§ What you should do: Starting at the line below with "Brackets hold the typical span" and stopping at the line with "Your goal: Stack", please print each line exactly, those two included, and skip every picture.

§ Material provided:
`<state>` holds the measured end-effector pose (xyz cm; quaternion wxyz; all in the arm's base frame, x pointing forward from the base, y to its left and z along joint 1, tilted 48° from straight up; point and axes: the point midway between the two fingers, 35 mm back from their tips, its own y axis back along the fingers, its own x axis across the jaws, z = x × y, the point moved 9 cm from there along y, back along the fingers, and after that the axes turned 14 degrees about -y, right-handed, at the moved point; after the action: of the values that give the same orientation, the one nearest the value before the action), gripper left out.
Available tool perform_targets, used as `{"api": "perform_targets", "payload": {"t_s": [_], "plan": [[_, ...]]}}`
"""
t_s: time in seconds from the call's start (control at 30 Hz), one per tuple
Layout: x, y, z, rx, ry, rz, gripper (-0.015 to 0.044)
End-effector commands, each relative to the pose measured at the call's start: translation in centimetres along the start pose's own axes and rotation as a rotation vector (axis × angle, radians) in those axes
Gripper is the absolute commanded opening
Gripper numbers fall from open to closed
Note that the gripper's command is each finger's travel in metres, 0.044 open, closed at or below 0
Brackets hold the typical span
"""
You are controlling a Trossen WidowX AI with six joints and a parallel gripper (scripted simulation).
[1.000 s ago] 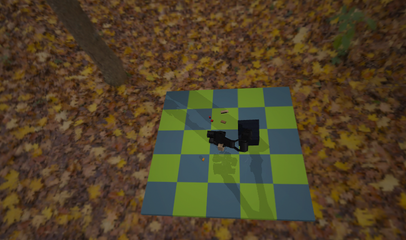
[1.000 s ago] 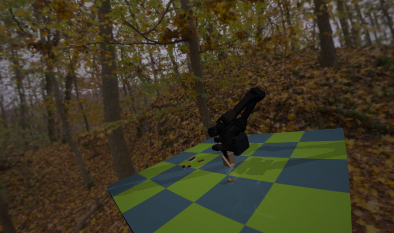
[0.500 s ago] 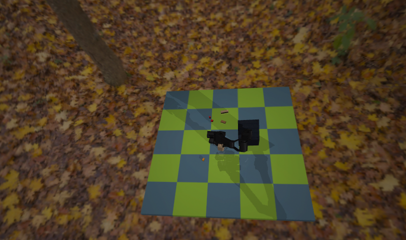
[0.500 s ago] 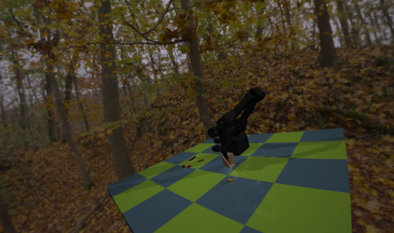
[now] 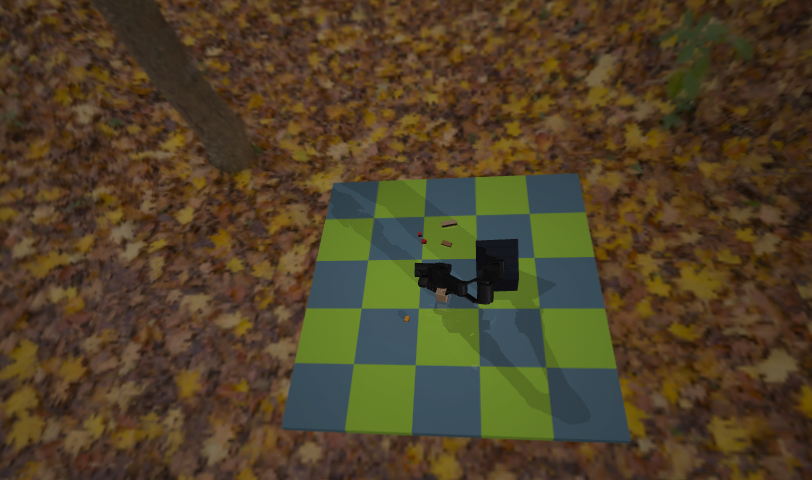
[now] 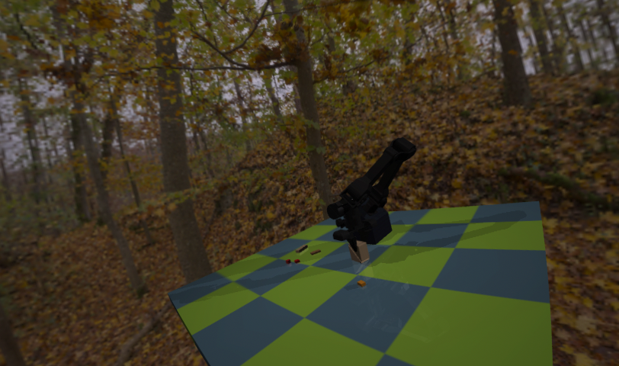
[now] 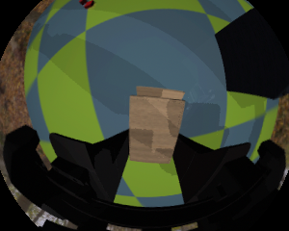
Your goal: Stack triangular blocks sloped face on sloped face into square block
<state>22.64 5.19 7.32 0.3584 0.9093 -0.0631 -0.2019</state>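
Observation:
A light wooden triangular block (image 7: 156, 120) is held between my fingertips, its broad face toward the wrist camera. My gripper (image 7: 151, 133) is shut on it. The other triangular block (image 7: 159, 91) shows only as a narrow strip past the held block's far end in the wrist view; the rest is hidden. In the top and exterior views the two pale blocks (image 5: 442, 294) (image 6: 361, 252) appear together, low over the table under the hand, with a slanted line between them in the exterior view. Whether their sloped faces touch fully, and whether the ends are even, I cannot tell.
The checkered table (image 5: 386, 392) (image 6: 485, 276) bears a small orange piece (image 5: 406, 318) (image 6: 361, 283) near the blocks. Two red pieces and two thin wooden pieces, one of them a longer strip (image 5: 449, 223) (image 6: 301, 248), lie beyond the arm. The black arm base (image 5: 506, 249) stands nearby.

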Motion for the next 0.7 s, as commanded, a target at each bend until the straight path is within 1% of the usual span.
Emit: {"api": "perform_targets", "payload": {"t_s": [0.0,0.67], "plan": [[-0.16,-0.3,0.28,0.001,-0.01,-0.006,0.0],[-0.16,-0.82,0.53,0.002,-0.009,-0.005,0.0]]}}
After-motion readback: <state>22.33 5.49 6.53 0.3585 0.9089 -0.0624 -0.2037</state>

§ Solution:
Brackets hold the typical span
"""
You are controlling a Trossen WidowX AI with six joints and a parallel gripper (scripted simulation).
[1.000 s ago] 
[1.000 s ago] 
[0.500 s ago] 
[0.500 s ago] 
[now] 
[now] 
[now] 
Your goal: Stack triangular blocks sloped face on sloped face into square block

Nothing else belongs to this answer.